The second fragment is the strangest. I can't think of anything like it in earlier or in subsequent movies: reducing a two-hour play into ten minutes and then filming a stage performance of it in a single take with an unmoving camera. The play is Krankheit Der Jugend, written in 1924 by a Berlin theater manager who called himself Ferdinand Bruckner. As an English translation of the title, I prefer Sorrows of Youth. The Munich Action Theater staged the play along with a 90-minute play by Fassbinder, a member of the group which became the nucleus of his movie stock company. Roud wrote that the storyline of the play "is almost impossible to work out from a single viewing of the film." I would say it is almost impossible after ten viewings of the film. What remains is the atmosphere, which is much like the atmosphere of Fassbinder's first films.
Fassbinder plays a pimp or a would-be pimp in the play, and he plays a pimp in the third fragment, which is somewhat more conventional than the first two, a story told in a few economical images. Again, the theme is prostitution. A prostitute (Lilith Ungerer) marries a black American (their wedding is depicted in a single four-minute sequence shot), and her pimp comes to reclaim her at their home. She grabs his gun and shoots him in the chest. "Only violence serves where violence rules," as the subtitle of Not Reconciled has it. The camera follows her in a panning motion as she walks to her right and stands by a large window. The camera tracks toward the window so that only the natural world outside is visible: a tall, lovely tree on a rainy spring day. Again, the Ascension Oratorio. Huillet and Straub once said, "Bach expresses not only feelings; he expresses air, fire, wind."

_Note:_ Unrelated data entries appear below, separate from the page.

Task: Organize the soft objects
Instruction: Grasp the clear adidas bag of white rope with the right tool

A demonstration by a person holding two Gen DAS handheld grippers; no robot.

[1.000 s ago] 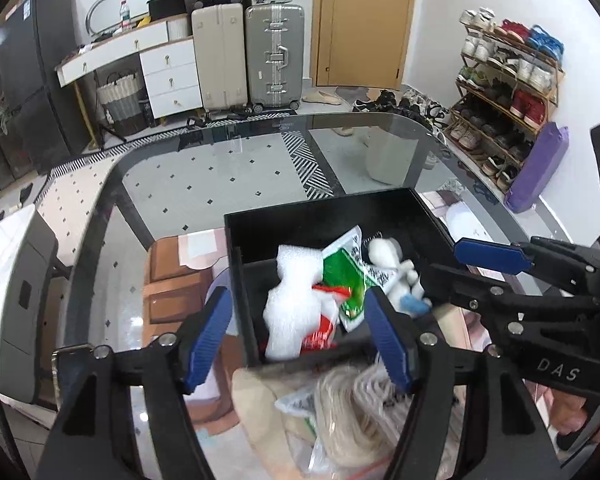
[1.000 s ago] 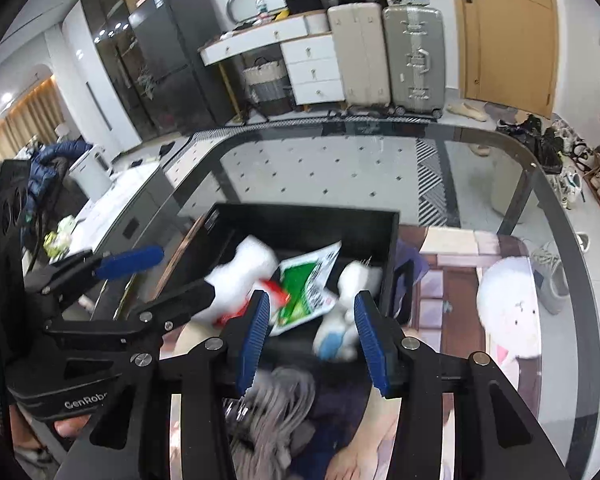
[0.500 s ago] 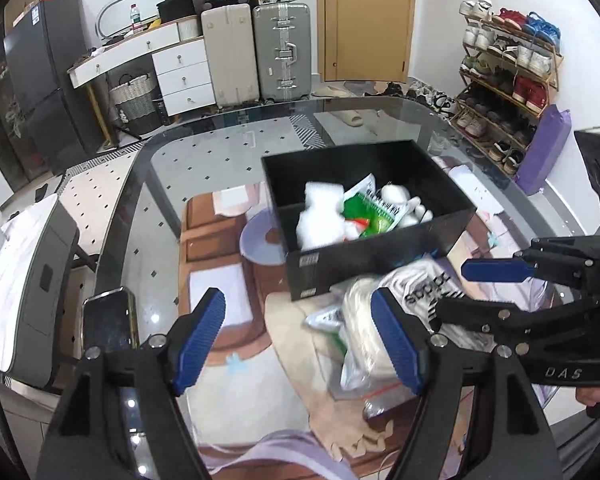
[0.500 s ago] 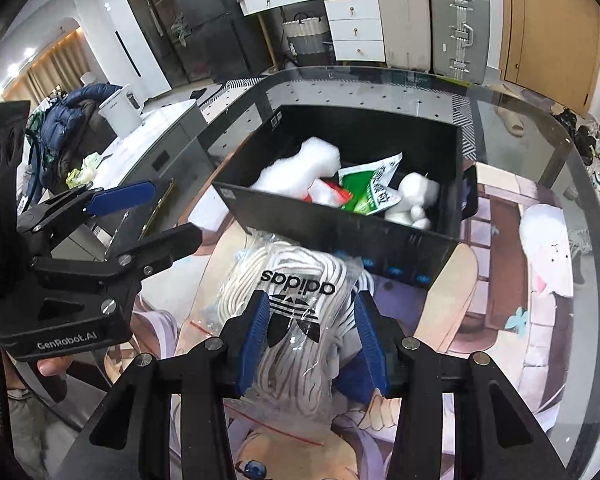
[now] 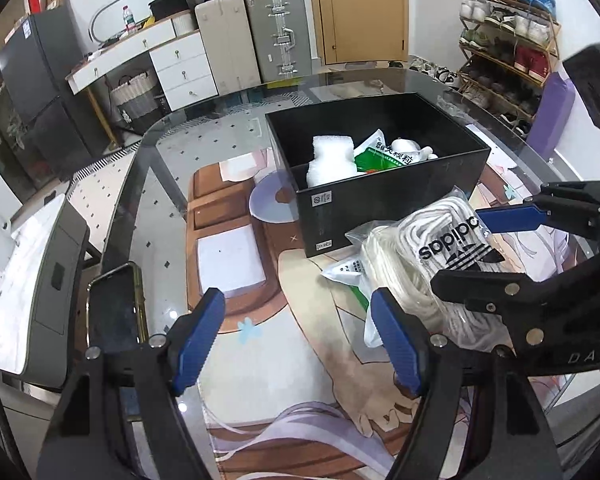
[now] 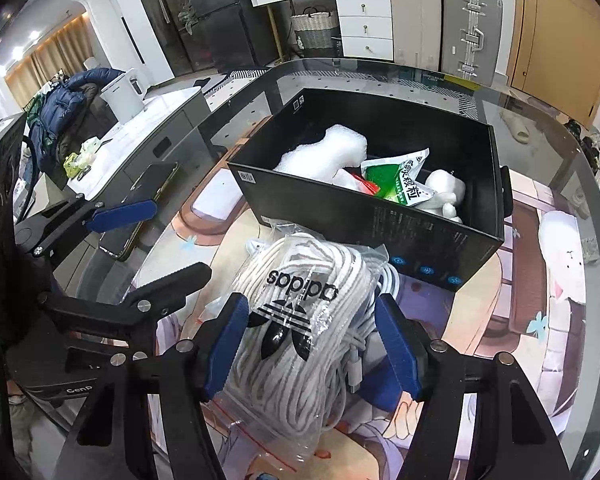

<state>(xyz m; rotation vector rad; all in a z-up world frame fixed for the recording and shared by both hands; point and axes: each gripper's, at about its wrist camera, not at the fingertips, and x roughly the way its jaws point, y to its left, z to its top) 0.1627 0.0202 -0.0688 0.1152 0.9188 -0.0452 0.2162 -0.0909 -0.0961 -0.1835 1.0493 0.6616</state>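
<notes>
While the adidas bag (image 6: 300, 320) lay beside the black box (image 6: 380, 216), we had the right gripper (image 6: 312, 344) spread around it and the left gripper (image 5: 296, 336) spread, empty.

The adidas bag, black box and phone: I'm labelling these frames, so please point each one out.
adidas bag (image 6: 296, 304): right wrist view, on the printed logo.
black box (image 5: 380, 204): left wrist view, on its near outer wall.
phone (image 5: 114, 312): left wrist view, on its dark screen.
</notes>
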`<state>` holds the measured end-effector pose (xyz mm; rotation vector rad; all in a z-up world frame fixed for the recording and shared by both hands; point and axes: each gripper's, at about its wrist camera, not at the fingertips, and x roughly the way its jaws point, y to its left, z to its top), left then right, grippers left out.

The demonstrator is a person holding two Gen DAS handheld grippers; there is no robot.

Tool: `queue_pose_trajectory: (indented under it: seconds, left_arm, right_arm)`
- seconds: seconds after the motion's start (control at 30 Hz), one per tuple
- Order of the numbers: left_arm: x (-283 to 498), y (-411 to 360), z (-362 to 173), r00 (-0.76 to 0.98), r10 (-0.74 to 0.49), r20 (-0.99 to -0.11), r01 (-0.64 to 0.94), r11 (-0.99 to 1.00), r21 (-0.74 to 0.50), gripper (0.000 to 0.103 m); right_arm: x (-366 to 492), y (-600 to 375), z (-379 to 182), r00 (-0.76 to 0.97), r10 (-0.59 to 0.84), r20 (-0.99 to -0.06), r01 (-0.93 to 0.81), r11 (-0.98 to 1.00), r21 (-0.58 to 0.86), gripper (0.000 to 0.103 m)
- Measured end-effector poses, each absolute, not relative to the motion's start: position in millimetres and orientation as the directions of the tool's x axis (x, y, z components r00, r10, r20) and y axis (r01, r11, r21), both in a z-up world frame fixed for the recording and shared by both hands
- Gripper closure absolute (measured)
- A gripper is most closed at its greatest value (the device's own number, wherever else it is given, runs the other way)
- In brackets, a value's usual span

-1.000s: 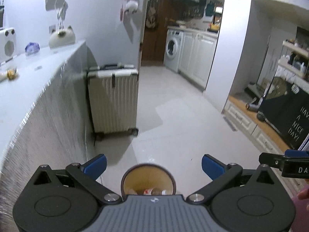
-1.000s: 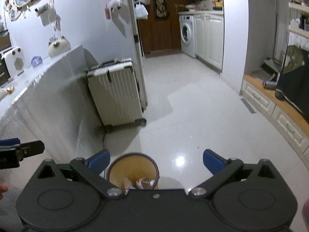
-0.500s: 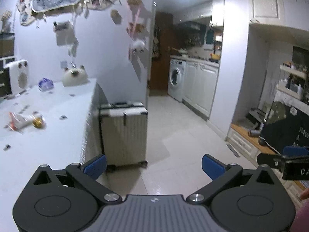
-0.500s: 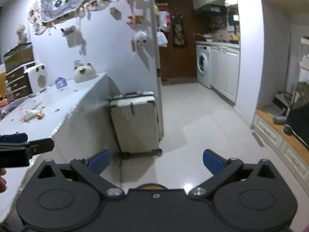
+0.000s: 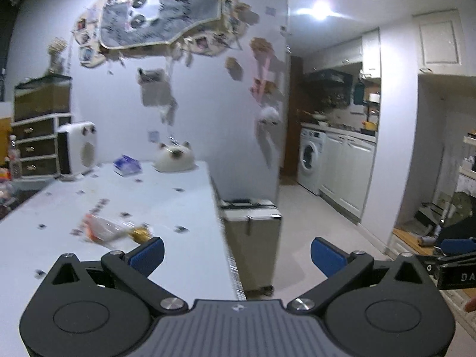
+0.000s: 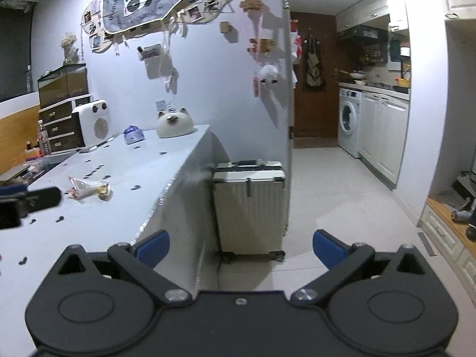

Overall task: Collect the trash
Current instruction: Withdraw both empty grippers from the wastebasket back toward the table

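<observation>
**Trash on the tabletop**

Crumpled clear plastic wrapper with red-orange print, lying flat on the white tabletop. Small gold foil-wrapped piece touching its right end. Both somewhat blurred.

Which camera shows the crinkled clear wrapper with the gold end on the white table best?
The right wrist view: the crinkled clear wrapper lies sharp and unobstructed on the white table. In the left wrist view it sits closer but motion-blurred, beside the open left gripper.

Left gripper wide open, empty, over table edge; crumpled wrapper just beyond left fingertip.
</observation>
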<state>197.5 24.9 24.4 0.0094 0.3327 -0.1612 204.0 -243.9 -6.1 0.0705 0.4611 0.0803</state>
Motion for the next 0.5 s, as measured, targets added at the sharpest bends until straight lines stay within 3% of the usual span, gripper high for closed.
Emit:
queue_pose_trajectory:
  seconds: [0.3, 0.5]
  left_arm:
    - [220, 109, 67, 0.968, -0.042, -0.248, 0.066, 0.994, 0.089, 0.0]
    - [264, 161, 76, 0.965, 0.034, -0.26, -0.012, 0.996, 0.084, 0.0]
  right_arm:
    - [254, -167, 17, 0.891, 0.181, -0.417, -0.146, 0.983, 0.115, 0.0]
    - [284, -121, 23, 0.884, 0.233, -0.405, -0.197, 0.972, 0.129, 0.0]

When I first saw Der Bräutigam, I was reminded of something D. W. Griffith said in one of his last interviews: "What the modern movies lack is beauty – the beauty of moving wind in the trees, the little movement in a beautiful leaf blowing on the blossoms in the trees." And I recall it each time I see it again. When I later saw the 16mm print of Der Bräutigam that circulated here in the United States, the final shot was blotted out by dust and scratches, and I almost threw up. I'm glad it was restored in my lifetime.”